それほど多くのメッセージを出力する訳では無いのですが,メッセージを日本語と英語に対応しました.日本語表示が可能な環境であれば,メッセージは日本語で表示されます.

何故これを対応する必要があったのかというと,メッセージデータはUTF-8で書かれており,Windowsのコマンドプロンプトでは文字コードが異なるために文字化けしてしまうからです.したがって,より厳密に言うと「設定言語が日本語,かつ文字コードがUTF-8」のコンソール環境で日本語が表示されるようになっています.

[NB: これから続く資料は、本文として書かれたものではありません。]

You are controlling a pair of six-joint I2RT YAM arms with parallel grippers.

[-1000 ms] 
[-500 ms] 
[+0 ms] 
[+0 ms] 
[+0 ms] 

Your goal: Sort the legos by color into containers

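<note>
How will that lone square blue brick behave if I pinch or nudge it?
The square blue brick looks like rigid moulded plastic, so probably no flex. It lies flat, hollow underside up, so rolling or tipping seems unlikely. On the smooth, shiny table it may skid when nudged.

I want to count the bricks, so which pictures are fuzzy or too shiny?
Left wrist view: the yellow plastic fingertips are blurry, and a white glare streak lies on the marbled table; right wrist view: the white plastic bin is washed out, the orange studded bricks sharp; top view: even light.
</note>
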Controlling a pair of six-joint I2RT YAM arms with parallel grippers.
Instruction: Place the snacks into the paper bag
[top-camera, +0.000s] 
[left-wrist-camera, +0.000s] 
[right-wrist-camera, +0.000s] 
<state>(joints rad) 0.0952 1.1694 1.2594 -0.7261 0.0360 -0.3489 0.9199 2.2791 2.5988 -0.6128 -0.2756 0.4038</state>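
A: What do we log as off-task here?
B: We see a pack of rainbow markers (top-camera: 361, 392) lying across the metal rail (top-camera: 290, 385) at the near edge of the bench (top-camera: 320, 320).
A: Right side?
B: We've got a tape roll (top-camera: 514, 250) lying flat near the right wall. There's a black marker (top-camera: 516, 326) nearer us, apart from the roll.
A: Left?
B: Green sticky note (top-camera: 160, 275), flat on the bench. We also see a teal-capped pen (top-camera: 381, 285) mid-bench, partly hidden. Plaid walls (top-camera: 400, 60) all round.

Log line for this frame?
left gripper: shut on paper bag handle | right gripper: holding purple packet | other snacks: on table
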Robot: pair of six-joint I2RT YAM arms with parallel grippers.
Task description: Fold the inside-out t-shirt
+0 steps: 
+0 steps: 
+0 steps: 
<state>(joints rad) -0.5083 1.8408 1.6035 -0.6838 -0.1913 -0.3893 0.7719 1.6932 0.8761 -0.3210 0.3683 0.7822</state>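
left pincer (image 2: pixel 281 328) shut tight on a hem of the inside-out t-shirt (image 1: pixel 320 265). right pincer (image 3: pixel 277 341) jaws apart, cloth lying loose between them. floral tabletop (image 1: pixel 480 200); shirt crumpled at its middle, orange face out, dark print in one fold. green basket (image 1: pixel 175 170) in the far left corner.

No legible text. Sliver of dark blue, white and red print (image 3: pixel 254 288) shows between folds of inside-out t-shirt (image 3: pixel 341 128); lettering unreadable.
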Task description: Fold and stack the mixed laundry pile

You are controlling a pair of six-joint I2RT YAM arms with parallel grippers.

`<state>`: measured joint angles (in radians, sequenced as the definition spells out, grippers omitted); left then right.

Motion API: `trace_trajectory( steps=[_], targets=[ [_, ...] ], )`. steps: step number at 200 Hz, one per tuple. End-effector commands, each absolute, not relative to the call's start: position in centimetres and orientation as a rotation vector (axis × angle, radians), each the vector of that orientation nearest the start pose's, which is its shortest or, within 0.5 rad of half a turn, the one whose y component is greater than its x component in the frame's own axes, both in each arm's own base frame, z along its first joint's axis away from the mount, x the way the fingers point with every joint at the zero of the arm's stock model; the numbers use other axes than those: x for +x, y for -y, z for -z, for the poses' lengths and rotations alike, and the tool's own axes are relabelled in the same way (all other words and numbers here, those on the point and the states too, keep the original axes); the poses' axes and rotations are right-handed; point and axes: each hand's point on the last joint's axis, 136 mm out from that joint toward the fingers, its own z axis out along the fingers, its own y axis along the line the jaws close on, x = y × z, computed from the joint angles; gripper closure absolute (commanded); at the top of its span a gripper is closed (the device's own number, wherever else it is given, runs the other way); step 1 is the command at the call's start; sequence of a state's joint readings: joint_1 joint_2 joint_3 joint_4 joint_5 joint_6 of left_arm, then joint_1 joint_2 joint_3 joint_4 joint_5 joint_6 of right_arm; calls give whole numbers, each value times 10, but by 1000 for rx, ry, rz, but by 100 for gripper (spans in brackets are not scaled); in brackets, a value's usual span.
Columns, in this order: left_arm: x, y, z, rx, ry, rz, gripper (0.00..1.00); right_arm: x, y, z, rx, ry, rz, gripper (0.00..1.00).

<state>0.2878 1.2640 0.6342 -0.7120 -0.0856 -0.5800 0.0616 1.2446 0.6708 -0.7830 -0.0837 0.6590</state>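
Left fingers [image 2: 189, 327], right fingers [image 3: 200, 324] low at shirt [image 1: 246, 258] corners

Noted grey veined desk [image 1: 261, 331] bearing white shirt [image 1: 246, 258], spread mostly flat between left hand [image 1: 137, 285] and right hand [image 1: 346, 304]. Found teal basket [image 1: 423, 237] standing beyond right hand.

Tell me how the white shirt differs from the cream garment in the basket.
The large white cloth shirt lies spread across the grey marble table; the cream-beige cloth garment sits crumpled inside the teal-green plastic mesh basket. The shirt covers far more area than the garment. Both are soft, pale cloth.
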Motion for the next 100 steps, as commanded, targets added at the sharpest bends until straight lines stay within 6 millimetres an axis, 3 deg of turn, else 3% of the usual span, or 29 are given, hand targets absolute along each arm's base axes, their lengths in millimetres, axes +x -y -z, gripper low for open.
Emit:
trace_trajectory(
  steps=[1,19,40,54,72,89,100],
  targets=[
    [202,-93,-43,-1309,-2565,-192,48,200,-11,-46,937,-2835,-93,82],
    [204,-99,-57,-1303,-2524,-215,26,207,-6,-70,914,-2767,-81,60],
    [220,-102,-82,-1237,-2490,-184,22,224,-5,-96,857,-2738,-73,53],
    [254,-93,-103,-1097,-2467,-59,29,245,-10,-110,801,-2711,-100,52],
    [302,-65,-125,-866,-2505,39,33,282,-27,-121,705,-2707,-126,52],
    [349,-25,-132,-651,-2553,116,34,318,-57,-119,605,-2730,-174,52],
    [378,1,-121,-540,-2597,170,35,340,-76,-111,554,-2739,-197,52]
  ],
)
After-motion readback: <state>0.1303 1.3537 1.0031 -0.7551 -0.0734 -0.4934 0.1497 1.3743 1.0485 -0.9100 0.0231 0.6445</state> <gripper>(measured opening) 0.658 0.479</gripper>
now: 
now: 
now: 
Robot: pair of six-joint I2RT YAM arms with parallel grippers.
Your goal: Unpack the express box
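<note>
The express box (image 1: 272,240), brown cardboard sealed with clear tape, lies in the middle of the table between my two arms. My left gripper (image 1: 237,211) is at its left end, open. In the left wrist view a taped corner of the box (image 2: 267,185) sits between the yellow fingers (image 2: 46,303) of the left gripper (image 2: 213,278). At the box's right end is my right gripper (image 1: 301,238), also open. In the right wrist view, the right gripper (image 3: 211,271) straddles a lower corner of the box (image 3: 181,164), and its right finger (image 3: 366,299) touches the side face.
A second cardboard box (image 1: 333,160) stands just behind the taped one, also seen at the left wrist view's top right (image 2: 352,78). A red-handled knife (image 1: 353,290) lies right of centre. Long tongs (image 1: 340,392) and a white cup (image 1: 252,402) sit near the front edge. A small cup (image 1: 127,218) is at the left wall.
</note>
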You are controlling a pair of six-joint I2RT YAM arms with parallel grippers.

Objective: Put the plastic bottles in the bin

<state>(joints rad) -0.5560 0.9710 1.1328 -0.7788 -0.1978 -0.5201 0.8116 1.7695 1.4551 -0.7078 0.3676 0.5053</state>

この辺の最も簡単な解決方法は全て英語で書いてしまうことなのですが,日本人である私が自分のために作ったツールが元なので,自然と日本語で書いていたのですよね.多言語対応はゲームの実装でいつも行っている事なので,どうせなら両方に対応しようという流れです.

ファイルパスの文字コード問題

地味に落とし穴だったのが,Windowsにおけるファイルパスの扱いです.

WindowsのファイルのパスはUTF-16で扱われています.私の作るツール類は基本的に文字列をUTF-8で扱うため,ファイル名やパスなどは一度変換してからAPIに渡す必要があります.

これに関しては元々把握していたので想定内でしたが,ツールが利用する外部ライブラリがこの辺の処理に対応していない事は想定していませんでした.

具体例を1つ挙げると,フォントレンダラのFreeTypeはファイルをオープンする際にシステムの標準的なfopen()を使用するとマニュアルに書かれています.一方,Windowsのfopen()はASCIIコードしか受け付けていません.このため,日本語を含むファイルパスを与えると,そのファイルを判別できずにオープン失敗となります.

解決策としては,その手のAPIにはファイルパスの指定の代わりにファイルポインタやメモリ上のデータを扱うものが用意されている事が多いため,そちらを利用します.先述のFreeTypeの例では,FT_New_Face()の代わりにFT_New_Memory_Face()を利用するといった具合です.

Windowsでは古くから,ファイルのパスに日本語を含めるなかれと言う言い伝えがありました.その理由のひとつがこの文字コードの問題によるものなのかもしれません.

ライセンスの確認

外部のライブラリを利用しているという事は,当然そのライブラリのライセンスにも従わなければなりません.ライセンスの内容にもよりますが,多くのオープンソースソフトウェアは権利表記を必須としています.

この作業の何が大変なのかというと,影響しているライセンスを全て洗い出さなければならないという事です.

例えばアプリケーションがライブラリA,B,Cの3つを利用しているとします.この場合,従わなければならないライセンスは3つだけなのかというと,実はそうとは限りません.A,B,Cのそれぞれが他のライブラリを使用している可能性があるためです.

ツールが小規模で依存ライブラリも多くはないのですが,この辺は抜けがあると意図せず権利侵害となってしまうため,念の為に慎重に調査を行っています.

その他

ツールを公開するまでに必要な残りの作業は……

  • Homebrew用のインストールスクリプトの準備

  • MGLで扱うためのエクステンションの準備

  • ドキュメントの作成

最も重たい作業はドキュメントの作成ですね.MGL本体もそうでしたが,ドキュメントの作成はものによっては実装そのものよりも時間がかかります.